Module 3: Urological System
• Acute cystitis
• Acute glomerulonephritis
• Loop diuretics
• Prostate enlargement
• Thiazide diuretics
• Urinary incontinence
• Urinary tract infection
Urinary tract obstruction
• Obstruction can occur anywhere in the urinary tract and it may be anatomic or functional, including renal stones (calculi), an enlarged prostate gland or urethral strictures.
• The most serious complications are hydronephrosis, hydroureter, and infection caused by the accumulation of urine behind the obstruction.
• Persistent obstruction of the bladder outlet leads to residual urine volumes, low bladder wall compliance and risk for vesicoureteral reflux and infection.
• The aetiology of renal stones (calculi) includes supersaturation of the urine with precipitation of stone-forming substances like salt crystals and proteins, changes in urine pH or urinary tract infection.

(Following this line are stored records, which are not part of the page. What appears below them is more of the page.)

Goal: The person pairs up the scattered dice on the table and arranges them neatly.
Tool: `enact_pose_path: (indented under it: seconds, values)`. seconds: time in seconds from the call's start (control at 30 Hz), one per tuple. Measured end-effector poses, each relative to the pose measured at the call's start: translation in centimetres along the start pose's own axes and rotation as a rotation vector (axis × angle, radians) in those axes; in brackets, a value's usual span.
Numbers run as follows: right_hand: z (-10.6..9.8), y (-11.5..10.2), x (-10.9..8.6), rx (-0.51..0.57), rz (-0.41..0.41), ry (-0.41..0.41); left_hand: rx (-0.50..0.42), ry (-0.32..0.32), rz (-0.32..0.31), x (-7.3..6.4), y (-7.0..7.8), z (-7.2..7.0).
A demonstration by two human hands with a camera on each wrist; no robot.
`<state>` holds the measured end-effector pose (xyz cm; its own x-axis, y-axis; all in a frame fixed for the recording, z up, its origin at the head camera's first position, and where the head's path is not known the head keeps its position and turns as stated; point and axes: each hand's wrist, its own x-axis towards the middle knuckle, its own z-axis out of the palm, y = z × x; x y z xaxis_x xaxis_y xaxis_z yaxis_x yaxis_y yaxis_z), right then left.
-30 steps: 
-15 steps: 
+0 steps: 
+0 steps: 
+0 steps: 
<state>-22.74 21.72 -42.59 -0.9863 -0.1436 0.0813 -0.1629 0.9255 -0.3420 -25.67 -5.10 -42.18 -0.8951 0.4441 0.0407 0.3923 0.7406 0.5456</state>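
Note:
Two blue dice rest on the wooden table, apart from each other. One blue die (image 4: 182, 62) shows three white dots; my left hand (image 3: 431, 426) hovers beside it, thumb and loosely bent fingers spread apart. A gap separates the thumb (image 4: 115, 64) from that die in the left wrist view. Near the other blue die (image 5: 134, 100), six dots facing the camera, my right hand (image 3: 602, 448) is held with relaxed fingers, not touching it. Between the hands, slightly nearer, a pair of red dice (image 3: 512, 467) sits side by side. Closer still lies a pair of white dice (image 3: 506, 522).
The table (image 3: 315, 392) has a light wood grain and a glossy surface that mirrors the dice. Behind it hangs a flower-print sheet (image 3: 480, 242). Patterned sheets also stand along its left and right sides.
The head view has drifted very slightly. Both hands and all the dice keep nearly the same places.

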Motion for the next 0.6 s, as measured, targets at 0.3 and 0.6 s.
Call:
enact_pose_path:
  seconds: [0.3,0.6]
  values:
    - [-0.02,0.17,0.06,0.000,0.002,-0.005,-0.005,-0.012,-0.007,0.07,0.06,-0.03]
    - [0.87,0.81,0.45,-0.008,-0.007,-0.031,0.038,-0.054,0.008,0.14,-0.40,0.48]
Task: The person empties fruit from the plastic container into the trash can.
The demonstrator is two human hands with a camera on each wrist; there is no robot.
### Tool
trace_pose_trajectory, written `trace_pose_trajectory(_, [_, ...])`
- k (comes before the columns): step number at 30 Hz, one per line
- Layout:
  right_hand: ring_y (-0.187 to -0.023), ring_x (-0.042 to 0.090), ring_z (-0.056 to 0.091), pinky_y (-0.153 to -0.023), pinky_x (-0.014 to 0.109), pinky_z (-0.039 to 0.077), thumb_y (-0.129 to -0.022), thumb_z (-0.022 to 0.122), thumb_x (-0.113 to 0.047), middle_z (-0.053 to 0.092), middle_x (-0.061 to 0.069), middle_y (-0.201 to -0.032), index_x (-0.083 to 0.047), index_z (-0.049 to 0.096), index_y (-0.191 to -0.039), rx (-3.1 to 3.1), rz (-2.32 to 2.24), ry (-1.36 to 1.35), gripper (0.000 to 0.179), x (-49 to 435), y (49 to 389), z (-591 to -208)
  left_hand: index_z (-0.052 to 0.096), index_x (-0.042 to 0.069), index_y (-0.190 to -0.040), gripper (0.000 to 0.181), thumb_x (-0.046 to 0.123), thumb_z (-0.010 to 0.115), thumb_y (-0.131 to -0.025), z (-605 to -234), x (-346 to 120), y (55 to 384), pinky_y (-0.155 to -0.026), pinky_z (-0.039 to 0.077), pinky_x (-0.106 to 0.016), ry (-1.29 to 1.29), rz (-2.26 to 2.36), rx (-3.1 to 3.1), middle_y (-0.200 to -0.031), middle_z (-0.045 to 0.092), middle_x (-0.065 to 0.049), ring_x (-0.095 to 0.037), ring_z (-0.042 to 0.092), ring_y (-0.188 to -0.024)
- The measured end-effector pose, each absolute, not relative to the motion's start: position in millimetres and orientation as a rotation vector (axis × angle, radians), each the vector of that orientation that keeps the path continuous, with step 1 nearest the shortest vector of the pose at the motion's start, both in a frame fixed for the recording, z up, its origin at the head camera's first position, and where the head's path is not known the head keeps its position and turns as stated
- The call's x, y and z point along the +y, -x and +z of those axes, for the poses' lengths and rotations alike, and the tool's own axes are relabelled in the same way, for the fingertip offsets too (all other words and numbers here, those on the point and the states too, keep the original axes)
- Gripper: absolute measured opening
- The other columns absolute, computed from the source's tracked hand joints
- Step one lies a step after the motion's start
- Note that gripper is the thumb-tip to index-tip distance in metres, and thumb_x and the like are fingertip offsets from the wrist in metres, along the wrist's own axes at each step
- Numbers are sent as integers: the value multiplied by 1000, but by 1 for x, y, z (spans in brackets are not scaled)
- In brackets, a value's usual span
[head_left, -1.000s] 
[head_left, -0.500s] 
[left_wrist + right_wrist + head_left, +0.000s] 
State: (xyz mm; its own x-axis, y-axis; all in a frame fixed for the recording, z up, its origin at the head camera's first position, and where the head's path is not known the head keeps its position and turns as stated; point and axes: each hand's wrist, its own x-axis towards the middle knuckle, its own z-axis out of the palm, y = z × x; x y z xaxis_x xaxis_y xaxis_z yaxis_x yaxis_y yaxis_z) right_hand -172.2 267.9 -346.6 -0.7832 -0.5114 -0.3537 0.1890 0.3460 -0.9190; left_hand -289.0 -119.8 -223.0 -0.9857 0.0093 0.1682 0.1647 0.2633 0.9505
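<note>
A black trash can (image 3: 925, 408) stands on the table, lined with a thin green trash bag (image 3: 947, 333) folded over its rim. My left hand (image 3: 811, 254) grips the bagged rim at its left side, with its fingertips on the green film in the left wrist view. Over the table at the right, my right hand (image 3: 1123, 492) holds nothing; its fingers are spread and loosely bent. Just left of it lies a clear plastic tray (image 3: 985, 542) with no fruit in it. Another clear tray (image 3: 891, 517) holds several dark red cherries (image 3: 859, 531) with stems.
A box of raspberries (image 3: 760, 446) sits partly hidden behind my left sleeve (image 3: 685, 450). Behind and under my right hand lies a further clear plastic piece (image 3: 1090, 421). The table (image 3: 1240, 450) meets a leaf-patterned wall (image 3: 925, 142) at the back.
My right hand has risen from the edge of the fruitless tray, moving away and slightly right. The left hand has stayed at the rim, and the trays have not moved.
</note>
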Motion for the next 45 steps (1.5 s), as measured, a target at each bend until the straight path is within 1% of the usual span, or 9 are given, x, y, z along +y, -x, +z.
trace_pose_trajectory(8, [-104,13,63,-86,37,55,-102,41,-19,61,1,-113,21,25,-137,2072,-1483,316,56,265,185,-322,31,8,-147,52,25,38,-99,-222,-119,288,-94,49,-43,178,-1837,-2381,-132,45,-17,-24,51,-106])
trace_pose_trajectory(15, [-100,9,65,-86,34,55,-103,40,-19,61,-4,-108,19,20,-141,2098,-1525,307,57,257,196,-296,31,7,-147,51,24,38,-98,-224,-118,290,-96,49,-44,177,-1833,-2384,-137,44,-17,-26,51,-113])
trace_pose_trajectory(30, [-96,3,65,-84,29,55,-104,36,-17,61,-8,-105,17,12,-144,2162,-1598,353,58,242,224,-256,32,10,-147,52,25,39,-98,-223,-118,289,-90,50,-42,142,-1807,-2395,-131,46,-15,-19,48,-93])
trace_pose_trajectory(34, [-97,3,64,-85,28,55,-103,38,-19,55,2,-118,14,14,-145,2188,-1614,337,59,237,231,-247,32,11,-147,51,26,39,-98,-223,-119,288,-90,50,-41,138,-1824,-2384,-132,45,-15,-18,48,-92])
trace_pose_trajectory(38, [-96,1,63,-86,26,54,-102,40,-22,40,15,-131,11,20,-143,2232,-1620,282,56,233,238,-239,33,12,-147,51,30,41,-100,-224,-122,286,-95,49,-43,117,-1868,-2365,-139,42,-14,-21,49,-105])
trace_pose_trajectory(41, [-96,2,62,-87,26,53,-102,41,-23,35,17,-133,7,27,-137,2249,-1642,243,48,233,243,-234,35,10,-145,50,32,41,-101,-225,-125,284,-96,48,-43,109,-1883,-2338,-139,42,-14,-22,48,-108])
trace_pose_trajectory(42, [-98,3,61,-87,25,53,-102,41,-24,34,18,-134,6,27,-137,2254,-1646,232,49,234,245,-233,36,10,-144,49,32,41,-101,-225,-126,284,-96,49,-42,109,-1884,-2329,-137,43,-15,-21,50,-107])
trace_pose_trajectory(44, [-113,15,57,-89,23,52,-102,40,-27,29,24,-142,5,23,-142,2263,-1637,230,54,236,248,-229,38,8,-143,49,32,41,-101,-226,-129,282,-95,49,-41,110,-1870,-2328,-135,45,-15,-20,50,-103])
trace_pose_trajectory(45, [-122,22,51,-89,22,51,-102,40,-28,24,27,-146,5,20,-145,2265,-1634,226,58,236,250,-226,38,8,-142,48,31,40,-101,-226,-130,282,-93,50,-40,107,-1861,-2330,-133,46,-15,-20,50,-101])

• The pathophysiology of renal calculi formation involves the crystallization of small crystals into large stones in the presence of super saturated urine. Typically the person has insufficient oral fluid intake over time. Altered urine pH can also influence formation of stones. If the kidney stone creates a blockage anywhere along the urinary tract this can create additional pathophysiology.
• Blockage may occur in the ureter and cause reduced flow or backflow of urine into the kidney. This can result in pain, kidney infections and other problems.
• Blockage may occur in the bladder urethral opening and reduce or stop the flow of urine via the urethra. This can result in pain, urine accumulation and bladder infections (cystitis).
• The aetiology of prostate enlargement includes prostatitis (inflammation or infection of the prostate), benign prostatic hyperplasia or prostate neoplasia (cancer).